WORK TASK>
Every line below should be copied exactly; drop the pictures.

DATASET EXTRACT section start

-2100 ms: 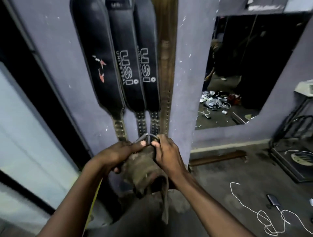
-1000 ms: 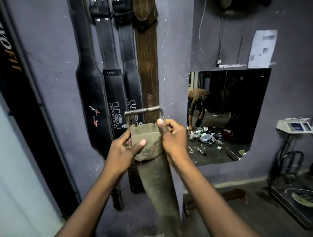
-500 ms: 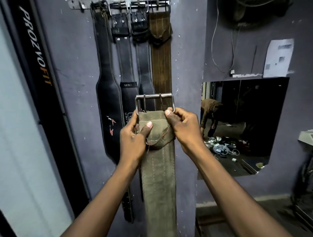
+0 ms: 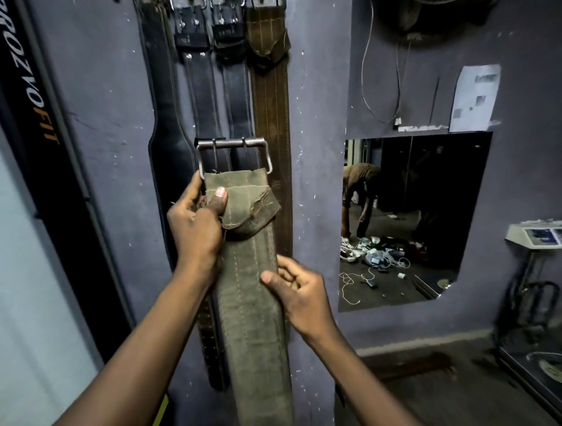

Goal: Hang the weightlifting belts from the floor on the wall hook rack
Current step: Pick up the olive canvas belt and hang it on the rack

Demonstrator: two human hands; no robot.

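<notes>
You are holding an olive-green weightlifting belt (image 4: 252, 304) upright against a purple wall (image 4: 100, 121), just in front of four belts already hanging there: three black belts (image 4: 200, 88) and one brown belt (image 4: 270, 100). Your left hand (image 4: 197, 231) is gripping the folded top of the green belt just under its steel buckle (image 4: 234, 155), thumb pressing on the front. Your right hand (image 4: 299, 292) is pinching the belt's right edge lower down, fingers curling around it.

Half a second ago both hands were clamping the fold at the buckle; now the right hand is sitting further down the strap, and the buckle is standing a little higher against the hanging belts. That suggests you are steadying the belt's length while the left hand gets ready to lift the buckle to the hook rack, whose hooks (image 4: 209, 3) are barely showing at the top edge. The belt is off the floor but not yet hung. To the right, a mirror (image 4: 425, 182) is reflecting a bending person.
</notes>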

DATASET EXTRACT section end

YOUR SOLUTION>
-2100 ms: 
-1000 ms: 
-500 ms: 
+0 ms: 

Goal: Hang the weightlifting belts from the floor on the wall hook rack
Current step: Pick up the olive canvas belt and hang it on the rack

Demonstrator: two human hands; no robot.

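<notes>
You are holding an olive-green weightlifting belt (image 4: 252, 304) upright against a purple wall (image 4: 100, 121), just in front of four belts already hanging there: three black belts (image 4: 200, 88) and one brown belt (image 4: 270, 100). Your left hand (image 4: 197, 231) is gripping the folded top of the green belt just under its steel buckle (image 4: 234, 155), thumb pressing on the front. Your right hand (image 4: 299, 292) is pinching the belt's right edge lower down, fingers curling around it.

Half a second ago both hands were clamping the fold at the buckle; now the right hand is sitting further down the strap, and the buckle is standing a little higher against the hanging belts. That suggests you are steadying the belt's length while the left hand gets ready to lift the buckle to the hook rack, whose hooks (image 4: 209, 3) are barely showing at the top edge. The belt is off the floor but not yet hung. To the right, a mirror (image 4: 425, 182) is reflecting a bending person.
</notes>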

No further response is required.